Fricks: We’ve got a pretty good home base [and] support system on the Southside of Chicago. As far as the Southside goes, people recognize the music. People actually know some of the original songs. When we kind of explored downtown, a lot of clubs were focusing on that jazz guitar and a lot of underground [venues] were focusing on punk. Luckily we were able to play alongside some really great bands that were already in that Americana and folk scene. We got to play in front of their fans and gain followers from there.
Wilmsen: Some of the bands around [Chicago] are like our favorite bands. Just to see those guys and to see all the locals enjoying the music we’re making, it just feels nice to know that people you really respect have that same respect for you.
Folliard- Every moment from when we started till now has been special. It’s been almost two years we’ve been a band and what we’ve accomplished in that time has been amazing. We’re lucky. And like what Sean said when you’ve grown up with these great [Chicago] musicians, [who] become your favorite musicians, it’s unreal that they’re talking about music we’re making when we’ve looked up to these people for so long and they’ve influenced us and the music we’re making right now.
Fricks: For me, it was when we played our album release show for the first album.
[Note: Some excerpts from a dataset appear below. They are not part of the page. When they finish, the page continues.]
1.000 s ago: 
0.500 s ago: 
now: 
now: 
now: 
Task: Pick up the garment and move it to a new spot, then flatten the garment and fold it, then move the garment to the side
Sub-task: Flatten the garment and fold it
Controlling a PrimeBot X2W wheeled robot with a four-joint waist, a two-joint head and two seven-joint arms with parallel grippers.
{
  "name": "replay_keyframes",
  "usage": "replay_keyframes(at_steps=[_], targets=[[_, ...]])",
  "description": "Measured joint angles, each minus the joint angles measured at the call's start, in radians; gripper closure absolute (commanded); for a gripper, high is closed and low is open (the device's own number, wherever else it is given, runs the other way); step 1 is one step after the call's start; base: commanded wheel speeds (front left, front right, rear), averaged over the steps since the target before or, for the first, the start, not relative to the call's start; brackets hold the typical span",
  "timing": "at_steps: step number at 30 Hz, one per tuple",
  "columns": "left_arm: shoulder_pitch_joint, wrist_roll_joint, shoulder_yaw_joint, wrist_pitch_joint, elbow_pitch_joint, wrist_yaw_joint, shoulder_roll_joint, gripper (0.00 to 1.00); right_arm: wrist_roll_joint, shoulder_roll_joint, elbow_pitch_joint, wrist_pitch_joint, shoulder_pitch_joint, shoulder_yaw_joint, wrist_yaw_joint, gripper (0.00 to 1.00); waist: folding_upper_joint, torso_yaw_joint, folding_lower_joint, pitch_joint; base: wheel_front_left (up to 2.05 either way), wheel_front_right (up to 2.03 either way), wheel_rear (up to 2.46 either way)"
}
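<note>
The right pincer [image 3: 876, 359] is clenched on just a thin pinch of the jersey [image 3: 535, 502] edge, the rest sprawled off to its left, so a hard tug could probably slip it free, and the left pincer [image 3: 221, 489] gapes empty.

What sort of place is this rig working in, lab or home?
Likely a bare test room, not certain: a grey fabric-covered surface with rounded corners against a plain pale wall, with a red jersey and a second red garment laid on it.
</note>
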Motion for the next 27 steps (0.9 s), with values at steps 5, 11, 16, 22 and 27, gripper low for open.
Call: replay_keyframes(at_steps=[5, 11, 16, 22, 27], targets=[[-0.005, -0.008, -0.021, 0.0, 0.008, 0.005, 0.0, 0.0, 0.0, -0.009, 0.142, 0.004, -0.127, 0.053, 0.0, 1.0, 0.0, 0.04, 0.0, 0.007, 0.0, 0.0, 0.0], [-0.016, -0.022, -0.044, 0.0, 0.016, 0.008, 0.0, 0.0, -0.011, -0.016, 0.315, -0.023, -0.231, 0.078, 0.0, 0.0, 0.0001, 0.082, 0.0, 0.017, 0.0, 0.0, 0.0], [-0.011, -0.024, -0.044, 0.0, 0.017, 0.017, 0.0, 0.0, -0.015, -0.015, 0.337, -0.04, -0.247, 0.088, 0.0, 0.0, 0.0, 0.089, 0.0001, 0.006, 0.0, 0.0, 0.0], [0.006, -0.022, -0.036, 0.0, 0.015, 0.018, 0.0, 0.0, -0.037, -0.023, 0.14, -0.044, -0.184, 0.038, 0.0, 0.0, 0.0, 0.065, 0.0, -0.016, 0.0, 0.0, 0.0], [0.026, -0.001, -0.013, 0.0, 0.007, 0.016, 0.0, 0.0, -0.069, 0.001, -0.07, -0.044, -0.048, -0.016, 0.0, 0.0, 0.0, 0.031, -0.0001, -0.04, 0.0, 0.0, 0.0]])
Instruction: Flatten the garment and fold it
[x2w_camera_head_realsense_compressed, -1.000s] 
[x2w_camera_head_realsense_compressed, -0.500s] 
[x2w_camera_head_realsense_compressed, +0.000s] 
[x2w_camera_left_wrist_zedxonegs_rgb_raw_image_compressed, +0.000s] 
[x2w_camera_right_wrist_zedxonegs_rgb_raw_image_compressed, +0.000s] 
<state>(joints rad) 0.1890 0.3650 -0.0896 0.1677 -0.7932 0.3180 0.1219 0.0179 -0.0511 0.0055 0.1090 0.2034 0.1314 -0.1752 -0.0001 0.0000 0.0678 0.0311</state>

Brendan writes pretty much all the songs with the music, but one of the songs he wrote from the first album, “Diamond Road” [was] a song that people really gravitated to[ward]. And to see people singing those lyrics of ours, and not singing along to cover songs we played or requesting cover songs, [it] was pretty incredible. That’s the kind of the moment when you say, “okay you’ve got something here. Something that people really like.”